#### TASK STATEMENT
Only the pictures are to be left out, and the rest of the entries should be reproduced exactly.

[Records excerpted from a collection]

-- Opening Marker --

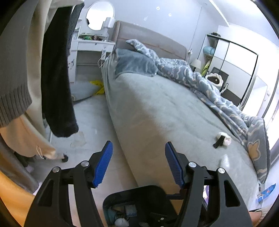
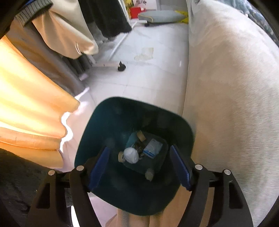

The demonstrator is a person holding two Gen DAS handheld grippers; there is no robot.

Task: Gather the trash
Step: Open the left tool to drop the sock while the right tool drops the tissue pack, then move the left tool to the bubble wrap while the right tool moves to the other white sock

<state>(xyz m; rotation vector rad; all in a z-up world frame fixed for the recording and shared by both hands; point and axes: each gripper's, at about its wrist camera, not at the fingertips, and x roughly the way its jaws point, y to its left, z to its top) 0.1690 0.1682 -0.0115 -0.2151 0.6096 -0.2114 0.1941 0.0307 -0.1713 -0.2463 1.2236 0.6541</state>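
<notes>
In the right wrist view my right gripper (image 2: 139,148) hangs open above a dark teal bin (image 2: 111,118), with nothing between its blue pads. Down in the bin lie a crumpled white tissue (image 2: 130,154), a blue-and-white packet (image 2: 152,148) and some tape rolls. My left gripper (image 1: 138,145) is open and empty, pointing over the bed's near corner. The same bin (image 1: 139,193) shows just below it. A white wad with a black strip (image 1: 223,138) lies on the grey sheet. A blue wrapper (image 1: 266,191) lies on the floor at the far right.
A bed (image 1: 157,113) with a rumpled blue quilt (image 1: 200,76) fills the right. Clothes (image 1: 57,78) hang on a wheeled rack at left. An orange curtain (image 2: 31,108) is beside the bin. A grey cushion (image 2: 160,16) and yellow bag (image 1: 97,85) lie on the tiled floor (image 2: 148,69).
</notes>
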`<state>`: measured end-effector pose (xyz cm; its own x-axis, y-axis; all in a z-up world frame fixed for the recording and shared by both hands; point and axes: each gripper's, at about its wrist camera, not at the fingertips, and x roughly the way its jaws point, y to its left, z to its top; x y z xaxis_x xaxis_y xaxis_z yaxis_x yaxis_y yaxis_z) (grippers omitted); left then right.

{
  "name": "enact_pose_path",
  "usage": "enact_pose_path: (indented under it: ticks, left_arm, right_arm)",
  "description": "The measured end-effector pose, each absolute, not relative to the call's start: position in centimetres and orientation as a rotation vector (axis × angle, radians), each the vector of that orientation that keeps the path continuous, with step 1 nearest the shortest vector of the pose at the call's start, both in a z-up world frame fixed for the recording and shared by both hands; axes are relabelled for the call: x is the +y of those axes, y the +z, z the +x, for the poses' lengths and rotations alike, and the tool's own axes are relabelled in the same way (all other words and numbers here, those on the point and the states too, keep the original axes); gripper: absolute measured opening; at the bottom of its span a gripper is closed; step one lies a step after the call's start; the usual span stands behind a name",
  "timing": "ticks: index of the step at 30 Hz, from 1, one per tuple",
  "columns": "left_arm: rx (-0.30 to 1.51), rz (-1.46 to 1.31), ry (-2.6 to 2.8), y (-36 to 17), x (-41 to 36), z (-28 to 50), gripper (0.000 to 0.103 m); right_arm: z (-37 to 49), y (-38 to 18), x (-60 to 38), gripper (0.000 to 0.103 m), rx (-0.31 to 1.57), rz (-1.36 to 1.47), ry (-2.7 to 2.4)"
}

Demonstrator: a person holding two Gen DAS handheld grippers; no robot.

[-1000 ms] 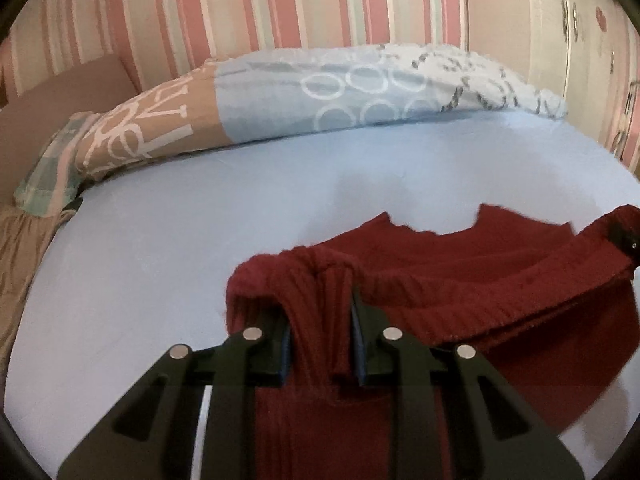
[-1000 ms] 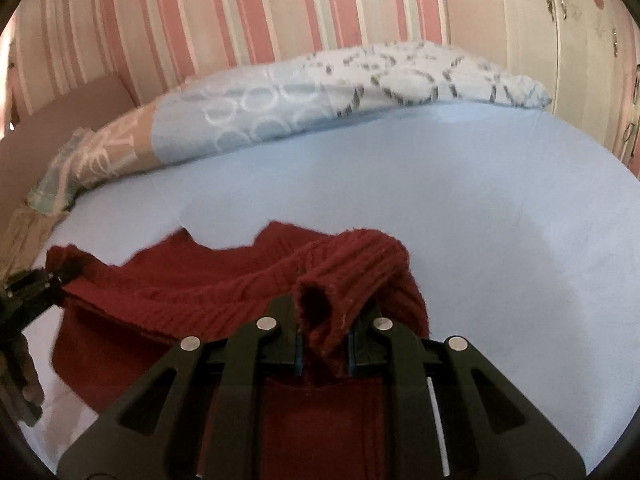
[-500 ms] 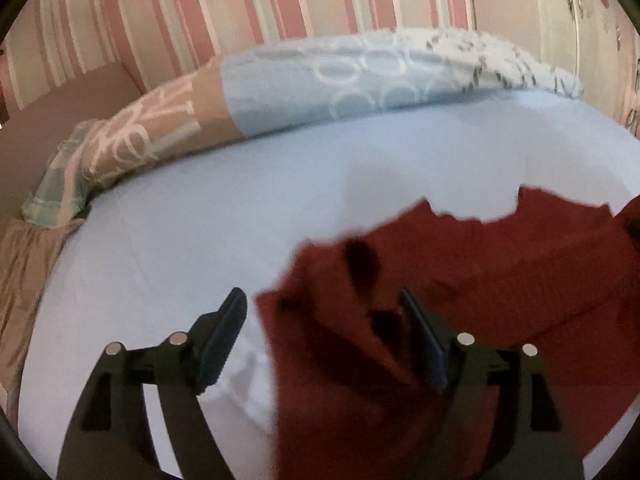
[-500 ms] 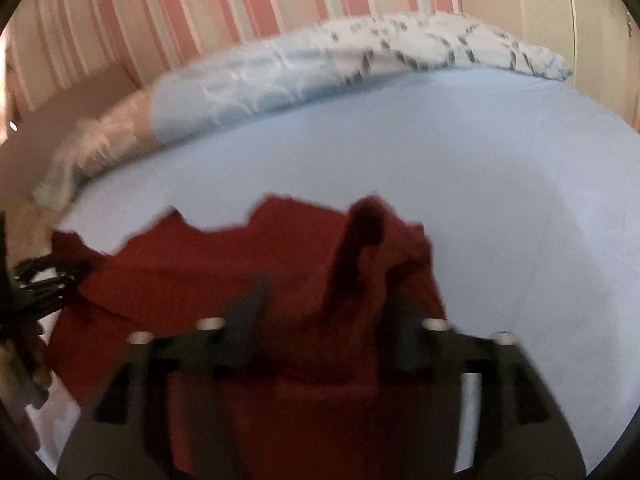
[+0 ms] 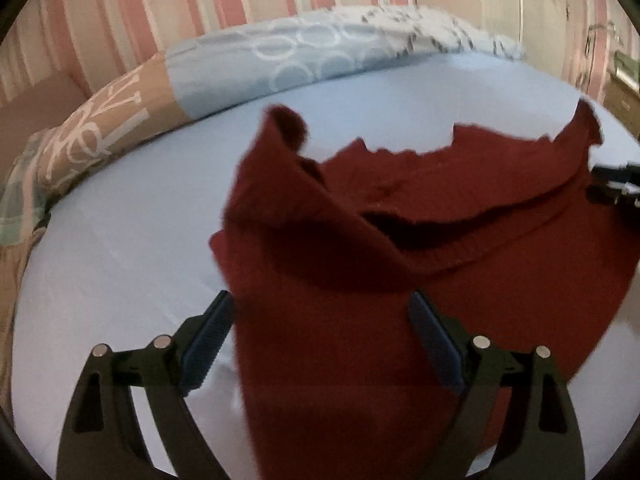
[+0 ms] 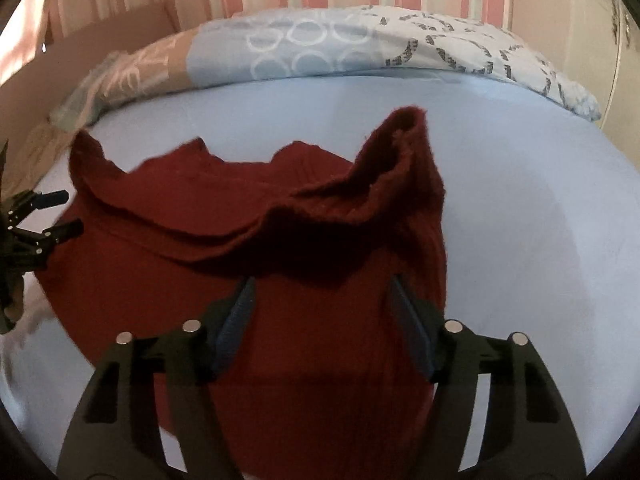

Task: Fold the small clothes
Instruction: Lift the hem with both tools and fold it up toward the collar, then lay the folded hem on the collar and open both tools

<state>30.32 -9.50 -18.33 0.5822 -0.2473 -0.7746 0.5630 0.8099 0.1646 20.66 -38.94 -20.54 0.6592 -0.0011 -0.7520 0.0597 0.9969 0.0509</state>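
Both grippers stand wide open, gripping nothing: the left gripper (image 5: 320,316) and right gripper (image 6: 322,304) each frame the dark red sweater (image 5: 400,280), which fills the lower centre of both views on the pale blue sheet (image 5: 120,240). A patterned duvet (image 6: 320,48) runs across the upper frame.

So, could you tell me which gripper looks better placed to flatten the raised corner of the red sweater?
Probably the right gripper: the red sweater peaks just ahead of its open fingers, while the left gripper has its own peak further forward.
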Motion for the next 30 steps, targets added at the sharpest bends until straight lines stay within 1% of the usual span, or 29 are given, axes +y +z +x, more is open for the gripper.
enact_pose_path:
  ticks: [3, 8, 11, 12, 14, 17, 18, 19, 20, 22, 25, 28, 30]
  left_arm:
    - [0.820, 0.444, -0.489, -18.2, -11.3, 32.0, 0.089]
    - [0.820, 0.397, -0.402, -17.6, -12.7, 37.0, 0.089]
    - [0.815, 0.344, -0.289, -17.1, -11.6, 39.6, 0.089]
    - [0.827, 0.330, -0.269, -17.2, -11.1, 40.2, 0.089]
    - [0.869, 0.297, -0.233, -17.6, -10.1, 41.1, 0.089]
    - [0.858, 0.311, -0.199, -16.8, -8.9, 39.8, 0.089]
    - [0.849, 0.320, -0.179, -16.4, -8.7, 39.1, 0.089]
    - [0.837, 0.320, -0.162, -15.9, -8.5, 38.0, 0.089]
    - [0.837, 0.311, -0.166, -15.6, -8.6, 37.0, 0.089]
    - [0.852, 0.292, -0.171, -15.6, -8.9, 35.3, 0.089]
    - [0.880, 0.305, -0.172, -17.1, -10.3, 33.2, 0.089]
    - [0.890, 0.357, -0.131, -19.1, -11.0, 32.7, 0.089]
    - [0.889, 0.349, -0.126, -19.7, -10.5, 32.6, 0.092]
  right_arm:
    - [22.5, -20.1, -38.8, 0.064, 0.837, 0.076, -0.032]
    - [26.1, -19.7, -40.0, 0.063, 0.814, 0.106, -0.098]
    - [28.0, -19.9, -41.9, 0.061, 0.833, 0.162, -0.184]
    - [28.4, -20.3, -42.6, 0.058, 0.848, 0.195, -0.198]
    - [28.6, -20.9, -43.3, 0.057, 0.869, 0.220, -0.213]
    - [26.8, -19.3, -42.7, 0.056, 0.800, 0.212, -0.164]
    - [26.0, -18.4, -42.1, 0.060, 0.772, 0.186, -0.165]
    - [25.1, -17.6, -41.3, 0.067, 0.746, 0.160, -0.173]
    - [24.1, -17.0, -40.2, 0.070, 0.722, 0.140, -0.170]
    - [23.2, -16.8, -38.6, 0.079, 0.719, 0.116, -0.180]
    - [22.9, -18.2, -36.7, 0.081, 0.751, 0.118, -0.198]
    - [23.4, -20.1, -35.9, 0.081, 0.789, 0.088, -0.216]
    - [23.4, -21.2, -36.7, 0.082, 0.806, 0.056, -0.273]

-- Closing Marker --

#### EXERCISE RESPONSE
The demonstrator is a person holding two Gen DAS handheld grippers; there is no robot.

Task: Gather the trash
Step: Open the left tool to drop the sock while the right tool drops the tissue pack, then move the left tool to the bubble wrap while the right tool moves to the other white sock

<state>(xyz m; rotation vector rad; all in a z-up world frame fixed for the recording and shared by both hands; point and axes: each gripper's, at about its wrist camera, not at the fingertips, and x roughly the way its jaws point, y to its left, z to its top) 0.1690 0.1682 -0.0115 -0.2151 0.6096 -0.2114 0.1941 0.0307 -0.1713 -0.2463 1.2236 0.6541</state>
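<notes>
In the right wrist view my right gripper (image 2: 139,148) hangs open above a dark teal bin (image 2: 111,118), with nothing between its blue pads. Down in the bin lie a crumpled white tissue (image 2: 130,154), a blue-and-white packet (image 2: 152,148) and some tape rolls. My left gripper (image 1: 138,145) is open and empty, pointing over the bed's near corner. The same bin (image 1: 139,193) shows just below it. A white wad with a black strip (image 1: 223,138) lies on the grey sheet. A blue wrapper (image 1: 266,191) lies on the floor at the far right.
A bed (image 1: 157,113) with a rumpled blue quilt (image 1: 200,76) fills the right. Clothes (image 1: 57,78) hang on a wheeled rack at left. An orange curtain (image 2: 31,108) is beside the bin. A grey cushion (image 2: 160,16) and yellow bag (image 1: 97,85) lie on the tiled floor (image 2: 148,69).
</notes>
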`<state>`: measured end-effector pose (xyz cm; its own x-axis, y-axis; all in a z-up world frame fixed for the recording and shared by both hands; point and axes: each gripper's, at about its wrist camera, not at the fingertips, and x roughly the way its jaws point, y to its left, z to its top; x y z xaxis_x xaxis_y xaxis_z yaxis_x yaxis_y yaxis_z) (grippers omitted); left then right.

{
  "name": "enact_pose_path",
  "usage": "enact_pose_path: (indented under it: ticks, left_arm, right_arm)",
  "description": "The measured end-effector pose, each absolute, not relative to the call's start: position in centimetres and orientation as a rotation vector (axis × angle, radians), each the vector of that orientation that keeps the path continuous, with step 1 nearest the shortest vector of the pose at the call's start, both in a z-up world frame fixed for the recording and shared by both hands; axes are relabelled for the call: x is the +y of those axes, y the +z, z the +x, for the poses' lengths and rotations alike, and the tool's own axes are relabelled in the same way (all other words and numbers here, those on the point and the states too, keep the original axes); gripper: absolute measured opening; at the bottom of its span a gripper is closed; step one lies a step after the call's start; the usual span stands behind a name",
  "timing": "ticks: index of the step at 30 Hz, from 1, one per tuple",
  "columns": "left_arm: rx (-0.30 to 1.51), rz (-1.46 to 1.31), ry (-2.6 to 2.8), y (-36 to 17), x (-41 to 36), z (-28 to 50), gripper (0.000 to 0.103 m); right_arm: z (-37 to 49), y (-38 to 18), x (-60 to 38), gripper (0.000 to 0.103 m), rx (-0.31 to 1.57), rz (-1.36 to 1.47), ry (-2.7 to 2.4)"
}

Demonstrator: a person holding two Gen DAS handheld grippers; no robot.

[-1000 ms] 
[-1000 ms] 
[-500 ms] 
[-500 ms] 
[+0 ms] 
[+0 ms] 

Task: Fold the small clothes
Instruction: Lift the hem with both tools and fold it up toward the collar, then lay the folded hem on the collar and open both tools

<state>30.32 -9.50 -18.33 0.5822 -0.2473 -0.7746 0.5630 0.8099 0.1646 20.66 -38.94 -20.54 0.6592 -0.0011 -0.7520 0.0597 0.9969 0.0509</state>
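Both grippers stand wide open, gripping nothing: the left gripper (image 5: 320,316) and right gripper (image 6: 322,304) each frame the dark red sweater (image 5: 400,280), which fills the lower centre of both views on the pale blue sheet (image 5: 120,240). A patterned duvet (image 6: 320,48) runs across the upper frame.

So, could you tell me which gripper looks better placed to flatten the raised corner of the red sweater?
Probably the right gripper: the red sweater peaks just ahead of its open fingers, while the left gripper has its own peak further forward.
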Motion for the next 30 steps, targets added at the sharpest bends until straight lines stay within 1% of the usual span, or 29 are given, axes +y +z +x, more is open for the gripper.
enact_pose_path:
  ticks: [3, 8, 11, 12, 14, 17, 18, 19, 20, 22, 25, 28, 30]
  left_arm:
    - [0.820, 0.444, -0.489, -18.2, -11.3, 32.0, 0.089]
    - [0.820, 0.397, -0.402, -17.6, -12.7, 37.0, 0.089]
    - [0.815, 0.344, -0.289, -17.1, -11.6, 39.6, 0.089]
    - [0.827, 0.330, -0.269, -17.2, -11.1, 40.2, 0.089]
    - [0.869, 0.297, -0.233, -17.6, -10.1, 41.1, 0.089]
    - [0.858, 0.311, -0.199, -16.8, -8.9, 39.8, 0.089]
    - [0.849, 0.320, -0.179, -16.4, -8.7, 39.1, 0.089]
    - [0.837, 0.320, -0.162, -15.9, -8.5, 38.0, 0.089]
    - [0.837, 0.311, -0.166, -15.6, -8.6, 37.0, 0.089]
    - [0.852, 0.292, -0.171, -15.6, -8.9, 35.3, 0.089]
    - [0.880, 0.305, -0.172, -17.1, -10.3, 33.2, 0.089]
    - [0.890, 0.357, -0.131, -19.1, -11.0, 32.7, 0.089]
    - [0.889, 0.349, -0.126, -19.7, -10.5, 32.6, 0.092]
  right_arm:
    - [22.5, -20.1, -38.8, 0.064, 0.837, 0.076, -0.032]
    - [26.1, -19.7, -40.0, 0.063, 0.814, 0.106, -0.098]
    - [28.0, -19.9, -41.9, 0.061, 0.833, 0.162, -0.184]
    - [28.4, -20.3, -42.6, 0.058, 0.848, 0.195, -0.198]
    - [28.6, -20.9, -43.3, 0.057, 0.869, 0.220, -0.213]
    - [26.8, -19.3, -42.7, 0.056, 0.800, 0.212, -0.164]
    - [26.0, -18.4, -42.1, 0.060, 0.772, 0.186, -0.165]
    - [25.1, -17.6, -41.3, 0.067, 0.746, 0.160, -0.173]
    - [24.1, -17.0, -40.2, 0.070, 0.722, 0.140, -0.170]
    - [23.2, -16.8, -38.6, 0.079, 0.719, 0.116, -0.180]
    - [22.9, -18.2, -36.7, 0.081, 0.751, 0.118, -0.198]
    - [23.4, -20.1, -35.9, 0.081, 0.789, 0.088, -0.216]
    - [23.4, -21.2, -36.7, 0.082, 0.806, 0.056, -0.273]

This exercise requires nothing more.